Тем не менее религиозная доктрина (или даже учение Рамты) может остаться в полной мере частью рационального дискурса, если мы готовы уйти от буквализма, избирательно рассматривать Священное Писание, отбрасывать элементы, которые сочтем оскорбительными или устаревшими, интерпретировать истории и утверждения поэтически или символически или, что еще проще, как элементы выдуманного сюжета. Существует множество причин, по которым нам, возможно, захочется это сделать. Нам, возможно, будет приятно или утешительно видеть, что наши жизни разворачиваются в рамках более широкого и для некоторых более осмысленного нарратива, не обращая особого внимания на сверхъестественные качества или метафизические заявления религии. Мы могли бы получать пользу от чтения религиозных текстов как глубоко трогательного архива, символически охватывающего существенные качества человеческого состояния. Мы могли бы получить удовольствие от решения трудной задачи разработки толковательной системы, примиряющей конкретные религиозные доктрины с научными представлениями. Нам могло бы понравиться, если бы мы смогли наложить священную чувствительность на наше общение с миром, добавив лоск, который заострит впечатления, но не отменит рациональности. Мы могли бы выиграть от поддержки и солидарности религиозной причастности. Мы могли бы обогатиться эмоционально, участвуя в религиозных ритуалах, освящая жизненные инициации и отмечая священные дни, соединяющие нас с почтенной традицией. Такие варианты религиозности способны обеспечить деятельность, мотивацию, общность и руководство, которое для некоторых прокладывает путь к более полной, более осмысленной жизни. Такие варианты религиозности не требуют веры в фактическое содержание религиозного контента; они отражают веру в ценность такого контента, вне зависимости от его достоверности.

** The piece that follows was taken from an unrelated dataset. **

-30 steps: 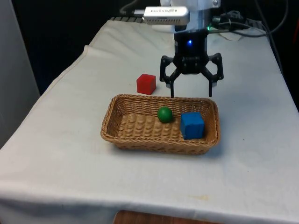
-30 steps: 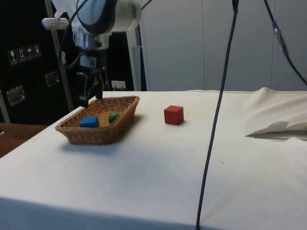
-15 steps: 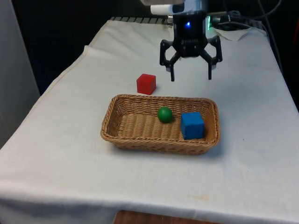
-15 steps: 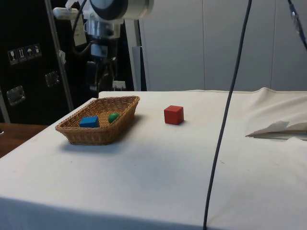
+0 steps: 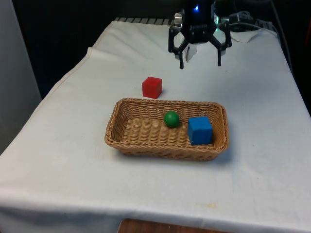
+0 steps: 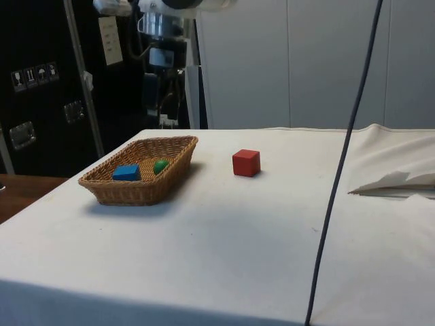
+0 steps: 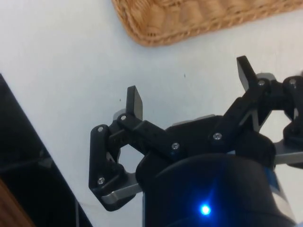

Более века назад Уильям Джеймс предложил тонкий и прочувствованный анализ религиозного опыта, перекликающийся с наблюдением далай-ламы по поводу физики и сознания. Джеймс подчеркивал, что, хотя наука и развивает объективный и беспристрастный подход, но только обращая внимание на наш внутренний мир — «на ужас или красоту явлений, на "обет", заключающийся в утренней заре и радуге, на "вещание" грома, на "прелесть" летнего дождя, на "величие" звездного неба, а не на законы, управляющие этими явлениями»[228]
, — мы можем надеяться когда-либо получить полное описание реальности. Подобно Декарту, Джеймс подчеркивал, что наш внутренний опыт на самом деле представляет собой наш единственный опыт. Наука может заниматься поиском объективной реальности, но наш доступ к этой реальности осуществляется исключительно через субъективные процессы сознания. Получается, что человеческое сознание неустанно интерпретирует объективную реальность, порождая реальность субъективную.Таким образом, если к религиозной практике — или лучше, может быть, назвать это духовной практикой — прибегают как к средству исследования внутреннего мира сознания, как к путешествию внутрь через неизбежно субъективное восприятие реальности, то вопрос о том, отражает ли та или иная доктрина объективную истину, становится вторичным[229]
. Религиозный или духовный поиск не должен непременно быть нацелен на наглядные аспекты внешнего мира; существует целый внутренний ландшафт, ждущий исследования, — от ужаса и красоты, обета и вещания, прелести и величия, которые упоминал Джеймс, до длинного списка других человеческих конструктов, включая добро и зло, благоговение и страх, удивление и благодарность, которые мы на протяжении целых эпох привлекаем к определению ценности и поиску смысла. Как бы пристально ни вглядывались мы в отдельные частицы, как бы усердно ни выясняли фундаментальные математические правила природы, эти концепции таким образом мы не увидим. Они проявляются, только когда определенные сложные комплексы частиц развивают у себя способности мыслить, чувствовать и рассуждать. Как поразительно и как отрадно, что могут существовать такие наборы бурлящих частиц, которые действуют под жестким контролем физического закона и все же способны принести в мир эти качества.